● **The task**
Reproduce the listing below in full and exactly; no pictures belong in the copy.

● **Collected material**
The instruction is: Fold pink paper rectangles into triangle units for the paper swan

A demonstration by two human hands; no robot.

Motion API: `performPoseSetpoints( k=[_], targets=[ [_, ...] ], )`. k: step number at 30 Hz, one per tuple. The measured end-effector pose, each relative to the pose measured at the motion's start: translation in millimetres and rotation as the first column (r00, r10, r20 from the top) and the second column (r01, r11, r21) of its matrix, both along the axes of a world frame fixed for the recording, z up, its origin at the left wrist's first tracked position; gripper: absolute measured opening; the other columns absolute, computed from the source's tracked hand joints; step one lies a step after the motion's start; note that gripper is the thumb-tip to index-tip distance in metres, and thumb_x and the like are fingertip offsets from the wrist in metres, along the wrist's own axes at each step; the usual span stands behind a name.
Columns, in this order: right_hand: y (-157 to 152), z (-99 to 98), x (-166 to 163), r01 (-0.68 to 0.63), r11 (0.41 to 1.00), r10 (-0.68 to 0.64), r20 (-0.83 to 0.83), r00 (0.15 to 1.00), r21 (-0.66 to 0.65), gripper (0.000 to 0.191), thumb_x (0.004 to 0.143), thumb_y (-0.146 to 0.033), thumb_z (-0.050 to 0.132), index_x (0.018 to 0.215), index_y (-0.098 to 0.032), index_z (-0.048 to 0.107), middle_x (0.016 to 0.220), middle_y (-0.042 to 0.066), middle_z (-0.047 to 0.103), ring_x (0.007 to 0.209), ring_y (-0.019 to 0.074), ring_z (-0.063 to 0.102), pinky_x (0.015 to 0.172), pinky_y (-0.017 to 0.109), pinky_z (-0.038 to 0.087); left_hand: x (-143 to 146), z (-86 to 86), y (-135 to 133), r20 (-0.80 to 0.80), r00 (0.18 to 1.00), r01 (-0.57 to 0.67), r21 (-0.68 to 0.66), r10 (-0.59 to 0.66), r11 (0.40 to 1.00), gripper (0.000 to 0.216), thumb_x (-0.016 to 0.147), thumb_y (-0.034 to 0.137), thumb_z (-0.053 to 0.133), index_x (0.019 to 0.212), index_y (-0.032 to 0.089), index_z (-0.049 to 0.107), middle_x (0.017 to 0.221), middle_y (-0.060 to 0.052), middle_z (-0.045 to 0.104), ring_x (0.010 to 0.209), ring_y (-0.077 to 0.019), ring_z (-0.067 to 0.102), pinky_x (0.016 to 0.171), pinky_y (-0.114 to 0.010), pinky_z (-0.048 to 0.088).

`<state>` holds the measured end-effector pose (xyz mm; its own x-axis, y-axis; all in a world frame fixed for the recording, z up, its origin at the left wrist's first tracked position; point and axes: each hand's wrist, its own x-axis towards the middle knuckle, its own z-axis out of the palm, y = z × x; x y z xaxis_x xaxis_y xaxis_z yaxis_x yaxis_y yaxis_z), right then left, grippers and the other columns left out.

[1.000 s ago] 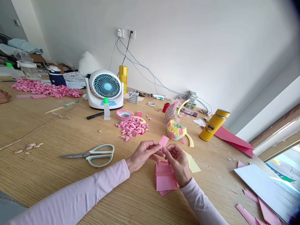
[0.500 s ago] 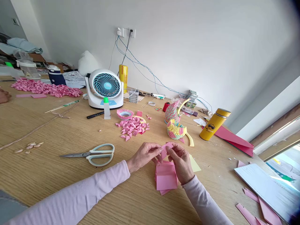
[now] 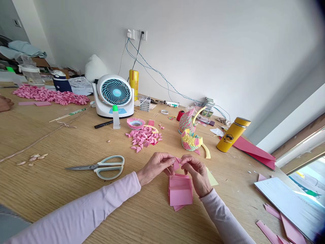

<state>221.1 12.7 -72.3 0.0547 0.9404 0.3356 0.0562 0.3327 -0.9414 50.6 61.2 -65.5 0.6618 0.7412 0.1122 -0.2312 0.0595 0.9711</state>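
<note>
While our left hand (image 3: pixel 156 169) pinched a small, folded piece of pink paper (image 3: pixel 176 164) between thumb and fingers, the bent fingertips of our right hand (image 3: pixel 198 174) met its right corner; whether they gripped it, we could not tell. We saw the piece just beyond the far end of a stack of rectangular pink paper sheets (image 3: pixel 181 196), its lower part and folds hard to make out between our fingers. Our right hand covered much of a pale yellow paper sheet (image 3: pixel 211 178). At the far left, the picture's border cut off another person's hand (image 3: pixel 5 103); at the near right, it cut off several long pink paper strips (image 3: pixel 269 231), and a flat, white, pad-like object (image 3: pixel 284 203) faded into a dark blur.

We saw the light wooden table (image 3: pixel 132 217) end at a slanting edge in the near left corner. Its surface ran open between our forearms, up to the stack's near edge. On our left, steel scissors with white handles (image 3: pixel 96 167) lay near our sleeve, blades pointing left.
</note>
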Motion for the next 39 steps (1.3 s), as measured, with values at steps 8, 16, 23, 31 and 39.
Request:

● **The answer**
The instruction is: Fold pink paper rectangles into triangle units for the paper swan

A demonstration by two human hands; no robot.

Motion API: `performPoseSetpoints( k=[_], targets=[ [_, ...] ], )`. k: step number at 30 Hz, one per tuple. The measured end-effector pose, each relative to the pose measured at the motion's start: translation in millimetres and rotation as the first column (r00, r10, r20 from the top) and the second column (r01, r11, r21) of its matrix, both along the axes of a world frame fixed for the recording, z up, its origin at the left wrist's first tracked position; gripper: absolute measured opening; the other columns absolute, computed from the source's tracked hand joints; step one lies a step after the motion's start; note that gripper is the thumb-tip to index-tip distance in metres, and thumb_x and the like are fingertip offsets from the wrist in metres, along the wrist's own axes at each step; the usual span stands behind a name.
Columns, in this order: right_hand: y (-157 to 152), z (-99 to 98), x (-166 to 163), r01 (-0.68 to 0.63), r11 (0.41 to 1.00), r10 (-0.68 to 0.64), r20 (-0.83 to 0.83), r00 (0.15 to 1.00), r21 (-0.66 to 0.65), gripper (0.000 to 0.191), thumb_x (0.004 to 0.143), thumb_y (-0.146 to 0.033), thumb_z (-0.050 to 0.132), index_x (0.018 to 0.215), index_y (-0.098 to 0.032), index_z (-0.048 to 0.107), middle_x (0.016 to 0.220), middle_y (-0.042 to 0.066), middle_z (-0.047 to 0.103), ring_x (0.007 to 0.209), ring_y (-0.019 to 0.074), ring_z (-0.063 to 0.102), pinky_x (0.015 to 0.172), pinky_y (-0.017 to 0.109), pinky_z (-0.038 to 0.087); left_hand: x (-143 to 146), z (-86 to 86), y (-135 to 133), r20 (-0.80 to 0.80), r00 (0.18 to 1.00), r01 (-0.57 to 0.67), r21 (-0.68 to 0.66), r10 (-0.59 to 0.66), r11 (0.40 to 1.00), gripper (0.000 to 0.216), thumb_x (-0.016 to 0.147), thumb_y (-0.034 to 0.137), thumb_z (-0.053 to 0.133), index_x (0.019 to 0.212), index_y (-0.032 to 0.089), index_z (-0.049 to 0.107), middle_x (0.017 to 0.221), middle_y (-0.060 to 0.052), middle_z (-0.045 to 0.104), ring_x (0.010 to 0.209), ring_y (-0.077 to 0.019), ring_z (-0.067 to 0.102), pinky_x (0.016 to 0.171), pinky_y (-0.114 to 0.010), pinky_z (-0.048 to 0.088).

`<state>` holds the measured end-effector pose (xyz mm; its own x-axis, y-axis; all in a world frame fixed for the recording, z up, its origin at the left wrist's first tracked position; point and axes: each hand's wrist, its own x-axis towards the middle knuckle, its own z-axis out of the palm, y = z × x; x y z xaxis_x xaxis_y xaxis_z yaxis_x yaxis_y yaxis_z), right then left, grippers and the other columns left out.

[1.000 s ago] 
[0.500 s ago] 
[now] 

<state>221.1 12.7 -72.3 0.0547 0.9404 0.3356 0.0562 0.3327 -0.9414 50.6 61.2 -65.5 0.6618 0.7412 0.1122 -0.2312 0.0595 0.9711</state>
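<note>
While our left hand (image 3: pixel 156 169) pinched a small, folded piece of pink paper (image 3: pixel 176 164) between thumb and fingers, the bent fingertips of our right hand (image 3: pixel 198 174) met its right corner; whether they gripped it, we could not tell. We saw the piece just beyond the far end of a stack of rectangular pink paper sheets (image 3: pixel 181 196), its lower part and folds hard to make out between our fingers. Our right hand covered much of a pale yellow paper sheet (image 3: pixel 211 178). At the far left, the picture's border cut off another person's hand (image 3: pixel 5 103); at the near right, it cut off several long pink paper strips (image 3: pixel 269 231), and a flat, white, pad-like object (image 3: pixel 284 203) faded into a dark blur.

We saw the light wooden table (image 3: pixel 132 217) end at a slanting edge in the near left corner. Its surface ran open between our forearms, up to the stack's near edge. On our left, steel scissors with white handles (image 3: pixel 96 167) lay near our sleeve, blades pointing left.
</note>
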Motion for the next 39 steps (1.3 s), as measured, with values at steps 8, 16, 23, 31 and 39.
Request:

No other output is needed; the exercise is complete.